🤖 AI Summary
Bayesian model averaging (BMA) suffers from limited generalization when the posterior distribution is overly sharp, as commonly induced by standard approximate inference methods—e.g., mean-field variational inference—which fail to capture flat, well-generalizing regions of the loss landscape.
Method: We propose Flatness-Promoting BMA (FP-BMA), the first Bayesian training objective that explicitly models and optimizes posterior flatness. FP-BMA integrates a curvature-sensitive prior with KL regularization and leverages geometric analysis of the loss landscape to enforce flatness-aware posterior inference. We further extend it to a flatness-aware Bayesian transfer learning framework.
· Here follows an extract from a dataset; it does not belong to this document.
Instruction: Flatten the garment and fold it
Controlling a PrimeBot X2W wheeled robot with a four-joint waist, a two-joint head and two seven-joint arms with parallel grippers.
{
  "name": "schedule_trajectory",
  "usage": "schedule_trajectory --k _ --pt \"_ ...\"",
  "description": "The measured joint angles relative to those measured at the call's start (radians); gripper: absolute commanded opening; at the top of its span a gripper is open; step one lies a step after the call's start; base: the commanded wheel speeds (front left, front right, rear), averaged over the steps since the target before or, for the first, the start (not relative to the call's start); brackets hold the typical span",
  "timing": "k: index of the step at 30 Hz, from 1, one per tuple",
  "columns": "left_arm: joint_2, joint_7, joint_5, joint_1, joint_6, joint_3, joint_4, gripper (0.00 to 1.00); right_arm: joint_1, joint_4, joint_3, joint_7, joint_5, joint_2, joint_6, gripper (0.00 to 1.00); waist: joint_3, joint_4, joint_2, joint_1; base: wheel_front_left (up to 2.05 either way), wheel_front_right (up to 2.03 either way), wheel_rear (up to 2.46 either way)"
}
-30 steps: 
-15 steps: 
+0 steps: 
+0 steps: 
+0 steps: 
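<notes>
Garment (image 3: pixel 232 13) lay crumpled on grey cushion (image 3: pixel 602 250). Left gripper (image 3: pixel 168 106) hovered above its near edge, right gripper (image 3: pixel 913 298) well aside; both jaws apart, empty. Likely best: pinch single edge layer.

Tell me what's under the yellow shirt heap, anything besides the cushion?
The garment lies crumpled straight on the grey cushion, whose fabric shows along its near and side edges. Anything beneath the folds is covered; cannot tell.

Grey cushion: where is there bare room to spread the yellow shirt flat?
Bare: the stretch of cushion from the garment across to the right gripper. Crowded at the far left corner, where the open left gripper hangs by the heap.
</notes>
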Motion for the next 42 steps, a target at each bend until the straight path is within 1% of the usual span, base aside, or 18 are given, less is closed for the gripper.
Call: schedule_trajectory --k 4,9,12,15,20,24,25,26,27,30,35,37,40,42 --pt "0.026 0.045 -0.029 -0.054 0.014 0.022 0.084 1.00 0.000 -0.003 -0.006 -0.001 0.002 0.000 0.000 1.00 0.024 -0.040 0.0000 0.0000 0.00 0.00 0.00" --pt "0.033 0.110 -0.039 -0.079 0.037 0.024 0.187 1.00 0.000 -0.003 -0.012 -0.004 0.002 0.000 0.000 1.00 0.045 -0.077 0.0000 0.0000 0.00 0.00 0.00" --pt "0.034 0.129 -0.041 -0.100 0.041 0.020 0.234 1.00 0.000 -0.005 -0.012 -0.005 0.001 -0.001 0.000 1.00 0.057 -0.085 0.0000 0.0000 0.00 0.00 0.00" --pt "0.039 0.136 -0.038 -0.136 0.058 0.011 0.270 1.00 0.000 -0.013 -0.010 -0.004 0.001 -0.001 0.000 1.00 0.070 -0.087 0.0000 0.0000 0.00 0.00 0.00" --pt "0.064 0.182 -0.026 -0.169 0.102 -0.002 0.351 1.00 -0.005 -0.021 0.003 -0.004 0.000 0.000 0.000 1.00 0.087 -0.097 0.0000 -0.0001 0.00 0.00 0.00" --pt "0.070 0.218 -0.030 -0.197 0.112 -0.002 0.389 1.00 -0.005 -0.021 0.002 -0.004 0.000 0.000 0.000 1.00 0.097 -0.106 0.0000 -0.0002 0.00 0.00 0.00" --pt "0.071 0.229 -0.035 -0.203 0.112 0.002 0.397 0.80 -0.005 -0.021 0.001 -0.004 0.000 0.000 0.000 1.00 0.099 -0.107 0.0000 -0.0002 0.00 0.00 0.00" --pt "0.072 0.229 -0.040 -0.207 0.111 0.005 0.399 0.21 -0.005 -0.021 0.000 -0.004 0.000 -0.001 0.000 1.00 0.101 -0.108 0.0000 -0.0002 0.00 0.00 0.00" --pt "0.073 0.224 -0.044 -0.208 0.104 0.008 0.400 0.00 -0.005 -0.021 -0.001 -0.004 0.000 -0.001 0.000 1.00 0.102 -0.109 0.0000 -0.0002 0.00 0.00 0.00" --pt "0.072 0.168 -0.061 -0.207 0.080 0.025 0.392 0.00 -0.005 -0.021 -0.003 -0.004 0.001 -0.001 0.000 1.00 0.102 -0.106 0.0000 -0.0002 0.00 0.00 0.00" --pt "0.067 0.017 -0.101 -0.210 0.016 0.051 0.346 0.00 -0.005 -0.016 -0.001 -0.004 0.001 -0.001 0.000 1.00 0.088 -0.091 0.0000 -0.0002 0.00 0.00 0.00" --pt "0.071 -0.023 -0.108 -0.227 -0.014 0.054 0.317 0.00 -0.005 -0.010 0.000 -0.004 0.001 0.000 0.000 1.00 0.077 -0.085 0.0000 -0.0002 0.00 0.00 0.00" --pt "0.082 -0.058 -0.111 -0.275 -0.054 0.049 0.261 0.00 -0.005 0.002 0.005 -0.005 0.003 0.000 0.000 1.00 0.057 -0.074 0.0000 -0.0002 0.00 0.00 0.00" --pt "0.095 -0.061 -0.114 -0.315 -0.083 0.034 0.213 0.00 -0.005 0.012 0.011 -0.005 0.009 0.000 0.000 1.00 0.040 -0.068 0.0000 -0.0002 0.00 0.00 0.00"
Results: On multiple benchmark datasets, FP-BMA significantly improves BMA test accuracy over standard baselines. Empirical results consistently demonstrate that flattening the posterior yields substantial and robust generalization gains. FP-BMA establishes a new paradigm for Bayesian deep learning by directly linking posterior geometry to generalization performance.
📝 Abstract
Bayesian neural networks (BNNs) estimate the posterior distribution of model parameters and utilize posterior samples for Bayesian Model Aver- aging (BMA) in prediction. However, despite the crucial role of flatness in the loss landscape in improving the generalization of neural networks, its impact on BMA has been largely overlooked. In this work, we explore how posterior flatness influences BMA generalization and empirically demonstrate that (1) most approximate Bayesian inference methods fail to yield a flat posterior and (2) BMA predictions, without considering posterior flatness, are less effective at improving generalization. To address this, we propose Flat Posterior-aware Bayesian Model Averaging (FP-BMA), a novel training objective that explicitly encourages flat posteriors in a principled Bayesian manner. We also introduce a Flat Posterior-aware Bayesian Transfer Learning scheme that enhances generalization in downstream tasks. Empirically, we show that FP-BMA successfully captures flat posteriors, improving generalization performance.